BEGIN

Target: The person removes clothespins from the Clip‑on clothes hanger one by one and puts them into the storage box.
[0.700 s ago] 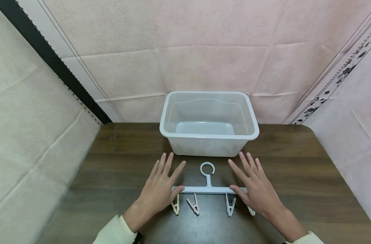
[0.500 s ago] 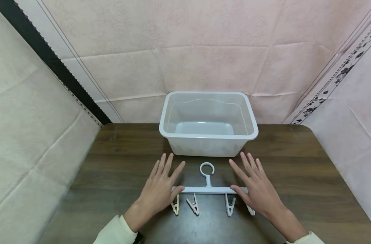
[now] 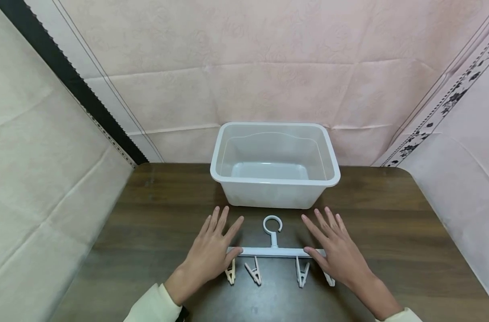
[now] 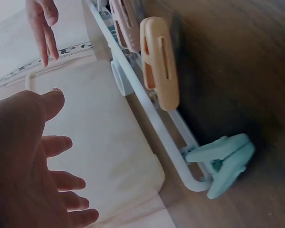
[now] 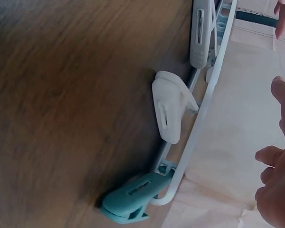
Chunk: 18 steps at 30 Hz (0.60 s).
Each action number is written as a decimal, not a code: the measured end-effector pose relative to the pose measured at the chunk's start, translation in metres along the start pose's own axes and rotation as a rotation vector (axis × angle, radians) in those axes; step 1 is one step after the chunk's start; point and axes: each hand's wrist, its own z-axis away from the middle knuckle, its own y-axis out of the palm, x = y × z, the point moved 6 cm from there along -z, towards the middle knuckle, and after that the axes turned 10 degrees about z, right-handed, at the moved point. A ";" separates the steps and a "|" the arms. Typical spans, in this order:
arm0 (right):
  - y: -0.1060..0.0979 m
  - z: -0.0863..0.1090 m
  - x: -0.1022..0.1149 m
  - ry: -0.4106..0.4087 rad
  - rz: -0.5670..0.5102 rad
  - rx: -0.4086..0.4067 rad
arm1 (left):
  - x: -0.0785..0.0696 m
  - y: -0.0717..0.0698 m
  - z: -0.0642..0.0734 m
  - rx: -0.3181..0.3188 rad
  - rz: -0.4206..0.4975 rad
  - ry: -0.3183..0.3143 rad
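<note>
A pale clip hanger (image 3: 274,252) with a ring-shaped hook lies on the table in front of the bin. Above its left end hovers my left hand (image 3: 208,254), fingers spread and nothing in them. My right hand (image 3: 341,255) is likewise spread over the other end, holding nothing. In the left wrist view a pink clip (image 4: 126,23), an orange clip (image 4: 159,61) and a mint-green clip (image 4: 223,159) hang from the bar. The right wrist view has a grey clip (image 5: 200,35), a white clip (image 5: 168,107) and a teal clip (image 5: 135,197). In the head view the hands cover the end clips.
A translucent white plastic bin (image 3: 276,195) stands upright just beyond the hanger, near the far table edge. The dark wooden table (image 3: 393,250) extends to both sides. Pale cloth (image 3: 280,89) hangs behind and at the sides.
Both hands' fingertips have drawn back slightly towards me, away from the bin. The head view has shifted a little. The hanger and bin stay in place.
</note>
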 end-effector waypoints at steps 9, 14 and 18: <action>0.003 0.002 0.000 -0.017 -0.014 -0.009 | 0.003 0.004 -0.002 0.022 0.045 -0.015; 0.006 0.002 -0.001 -0.020 -0.017 0.000 | 0.004 0.006 -0.003 0.033 0.041 -0.017; 0.011 0.004 0.000 -0.020 -0.022 0.030 | 0.006 0.010 -0.002 0.064 0.064 -0.030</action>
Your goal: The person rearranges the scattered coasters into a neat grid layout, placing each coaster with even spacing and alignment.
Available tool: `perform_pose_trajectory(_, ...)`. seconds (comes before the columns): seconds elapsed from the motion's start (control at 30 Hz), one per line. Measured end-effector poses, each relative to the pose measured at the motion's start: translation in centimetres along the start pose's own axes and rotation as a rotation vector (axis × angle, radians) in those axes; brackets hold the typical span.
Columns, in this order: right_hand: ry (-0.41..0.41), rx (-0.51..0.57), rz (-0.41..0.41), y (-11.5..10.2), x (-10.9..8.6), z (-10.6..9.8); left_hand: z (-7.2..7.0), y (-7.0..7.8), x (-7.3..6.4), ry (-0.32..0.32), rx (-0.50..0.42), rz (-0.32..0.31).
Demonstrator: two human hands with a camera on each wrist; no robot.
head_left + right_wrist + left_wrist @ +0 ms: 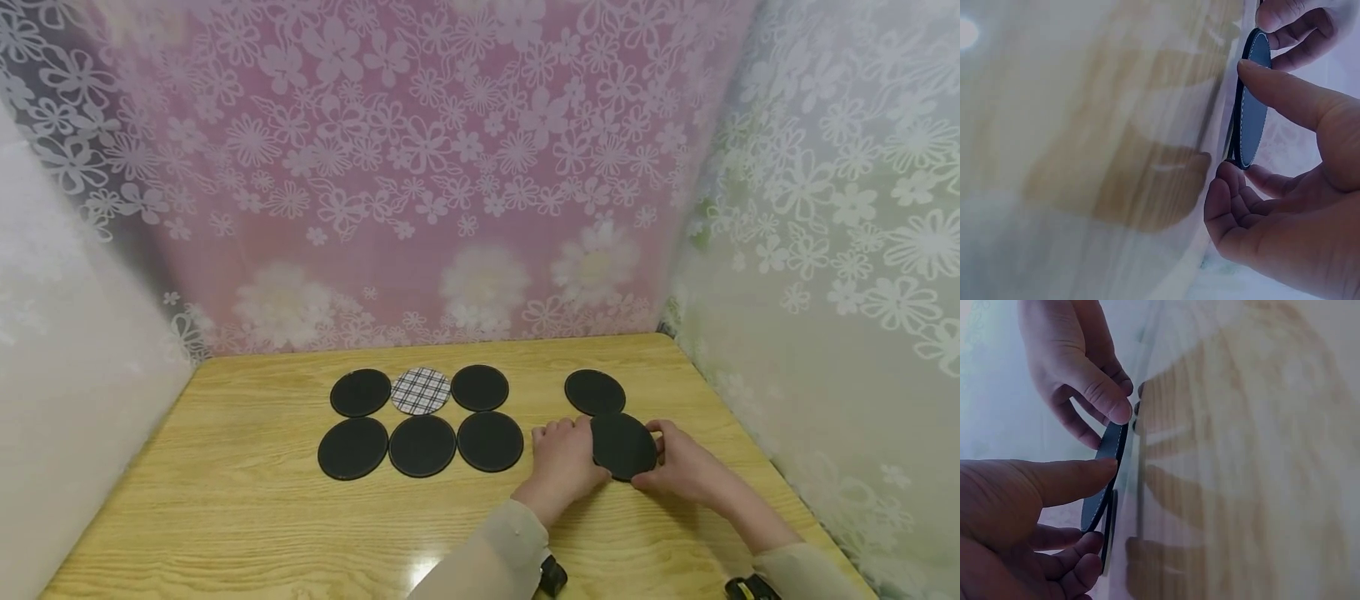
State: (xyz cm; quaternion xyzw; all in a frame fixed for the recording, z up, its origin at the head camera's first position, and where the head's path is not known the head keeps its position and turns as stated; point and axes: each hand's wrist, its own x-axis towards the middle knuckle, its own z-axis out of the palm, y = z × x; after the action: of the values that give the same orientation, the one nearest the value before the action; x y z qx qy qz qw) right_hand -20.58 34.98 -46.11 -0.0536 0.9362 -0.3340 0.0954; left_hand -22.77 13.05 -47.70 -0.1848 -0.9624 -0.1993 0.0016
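A round black coaster [625,447] with a pale stitched rim is between my two hands at the right of the table. My left hand [564,460] pinches its left edge, thumb at the near side and fingers at the far side. On the opposite edge, my right hand [681,468] pinches it the same way. Both wrist views show the coaster [1105,450] [1255,115] a little off the tabletop and tilted. Just beyond it lies another black coaster [595,392], close to or touching it in the head view.
Left of the hands, several coasters lie in two rows on the wooden table [225,467]. The back row has a white-and-black plaid coaster [421,391] between two black ones; the front row [422,446] is all black. Flower-patterned curtains [480,167] surround the table.
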Motion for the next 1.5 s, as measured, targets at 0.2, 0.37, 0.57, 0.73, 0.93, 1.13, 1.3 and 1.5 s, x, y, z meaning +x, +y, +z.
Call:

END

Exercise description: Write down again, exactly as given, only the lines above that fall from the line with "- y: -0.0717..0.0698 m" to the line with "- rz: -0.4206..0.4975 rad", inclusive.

Output for this task:
  - y: -0.0717..0.0698 m
  - z: -0.0642..0.0734 m
  - rx: -0.3181..0.3188 rad
  - rz: -0.4206..0.4975 rad

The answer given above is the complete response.